The chart shows Siemens numbers on large gas turbine (>100 MW) units sold. 2017 saw a shock decline and conditions do not look to be improving. This is despite substantial cost reductions (700 to 500 €/kW) and efficiency improvements (54% to 56%+ HHV) in CCGTs across the last 2-3 years. Gas turbines are being squeezed by development of renewables on one side and smaller distribution connected flex capacity on the other (e.g. engines & batteries).  A recovery in sales seems strongly dependent on a switch from coal to CCGTs in large developing markets (e.g. China & India).

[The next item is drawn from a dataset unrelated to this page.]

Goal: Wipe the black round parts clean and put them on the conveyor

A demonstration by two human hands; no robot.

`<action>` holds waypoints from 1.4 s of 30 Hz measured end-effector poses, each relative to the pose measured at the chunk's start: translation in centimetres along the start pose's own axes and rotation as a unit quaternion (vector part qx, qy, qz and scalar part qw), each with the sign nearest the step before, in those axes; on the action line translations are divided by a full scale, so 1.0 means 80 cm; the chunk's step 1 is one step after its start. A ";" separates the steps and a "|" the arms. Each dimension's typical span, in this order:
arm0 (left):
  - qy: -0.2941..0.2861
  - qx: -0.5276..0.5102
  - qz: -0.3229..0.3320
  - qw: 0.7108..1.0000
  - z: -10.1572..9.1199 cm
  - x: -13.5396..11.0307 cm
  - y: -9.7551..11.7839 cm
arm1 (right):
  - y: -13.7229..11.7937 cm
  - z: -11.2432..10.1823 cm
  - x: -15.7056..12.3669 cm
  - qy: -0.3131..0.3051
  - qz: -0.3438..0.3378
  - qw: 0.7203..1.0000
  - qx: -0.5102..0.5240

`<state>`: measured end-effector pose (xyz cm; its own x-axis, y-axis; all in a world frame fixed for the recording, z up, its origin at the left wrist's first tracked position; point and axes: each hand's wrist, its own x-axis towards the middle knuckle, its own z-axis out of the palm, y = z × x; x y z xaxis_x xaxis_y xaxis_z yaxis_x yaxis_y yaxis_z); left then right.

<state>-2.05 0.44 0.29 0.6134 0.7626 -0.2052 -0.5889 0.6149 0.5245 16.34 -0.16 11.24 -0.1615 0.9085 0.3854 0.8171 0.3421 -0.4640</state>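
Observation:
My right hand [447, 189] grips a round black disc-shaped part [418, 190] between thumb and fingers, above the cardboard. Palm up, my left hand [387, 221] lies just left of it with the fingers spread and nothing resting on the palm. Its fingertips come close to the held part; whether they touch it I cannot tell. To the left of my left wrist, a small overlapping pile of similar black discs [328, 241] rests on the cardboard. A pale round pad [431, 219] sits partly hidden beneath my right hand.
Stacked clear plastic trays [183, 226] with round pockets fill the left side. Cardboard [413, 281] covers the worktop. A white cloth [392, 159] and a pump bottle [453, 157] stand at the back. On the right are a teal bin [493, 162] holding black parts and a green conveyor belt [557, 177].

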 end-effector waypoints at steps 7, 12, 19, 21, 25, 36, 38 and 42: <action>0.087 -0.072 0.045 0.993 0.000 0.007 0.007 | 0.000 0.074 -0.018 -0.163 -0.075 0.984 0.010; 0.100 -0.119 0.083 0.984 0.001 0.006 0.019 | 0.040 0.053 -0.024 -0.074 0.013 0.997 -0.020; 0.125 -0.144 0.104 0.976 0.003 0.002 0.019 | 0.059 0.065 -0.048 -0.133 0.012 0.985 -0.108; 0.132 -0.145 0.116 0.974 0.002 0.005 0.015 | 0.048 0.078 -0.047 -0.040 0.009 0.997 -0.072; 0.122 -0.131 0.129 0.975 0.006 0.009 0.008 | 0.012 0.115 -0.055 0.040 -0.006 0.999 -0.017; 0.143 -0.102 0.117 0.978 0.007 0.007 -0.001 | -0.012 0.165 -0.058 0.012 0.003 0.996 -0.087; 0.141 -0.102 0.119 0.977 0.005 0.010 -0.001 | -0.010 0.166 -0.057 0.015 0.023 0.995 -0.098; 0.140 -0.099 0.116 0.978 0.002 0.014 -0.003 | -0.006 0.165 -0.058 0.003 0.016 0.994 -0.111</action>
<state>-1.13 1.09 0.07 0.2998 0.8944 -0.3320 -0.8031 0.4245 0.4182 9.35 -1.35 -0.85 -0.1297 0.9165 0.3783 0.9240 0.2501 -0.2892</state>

Europe takes centre stage for the global LNG market

A mild winter and well covered positions across Asian buyers have caused a sharp slowdown in demand for spot Asian cargos during the first half of winter.  LNG trading desks have been focused on Europe as an outlet for long portfolios.  This has driven down the Asian / TTF spread (reflecting lower cargo value for Asian delivery) and caused a sharp increase in European LNG imports.  The increase in imports has been focused on the liquid markets across NW Europe (NL, UK and to some degree FR).

Focus on China masks impressive South Korean LNG demand growth

The market focus in 2018 was firmly on Chinese LNG demand growing at record speed.  This somewhat drew attention away from South Korea’s LNG demand growth which in 2018 grew by ~10 bcma (> 20% higher in 2018 vs 2017).  The primary driver of the surge in LNG demand was the power sector.   A series of nuclear shutdowns (caused by a scandal over faulty parts) caused a surge in gas demand from the power sector.

Storage auctions reflect stagnation

The chart shows clearing prices for the GasTerra virtual storage contract, auctioned biannually on ICE. This is the most mature & transparent price benchmark for storage capacity value in Europe.  And it doesn’t paint a pretty picture for seasonal storage on the Continent.  Capacity prices have stagnated across the last 5 years at or close to intrinsic value (driven by the prevailing summer/winter price spread).  The premium of capacity prices over the TTF summer/winter spread (~0.8 €/MWh) primarily reflect additional intrinsic value from monthly shape (rather than extrinsic value).

Asian spot LNG volatility rising

Growth in price responsive LNG supply is driving an increasingly important relationship between TTF & Asian spot LNG prices. The chart shows an analysis of historical volatility of the SGX Singapore Sling LNG price (annual & seasons). Asian spot price volatility can be seen rising in 2018 versus previous years.  The chart also shows structurally higher LNG spot price volatility in winter than summer. It will be interesting to see the extent to which this trend continues across the current winter.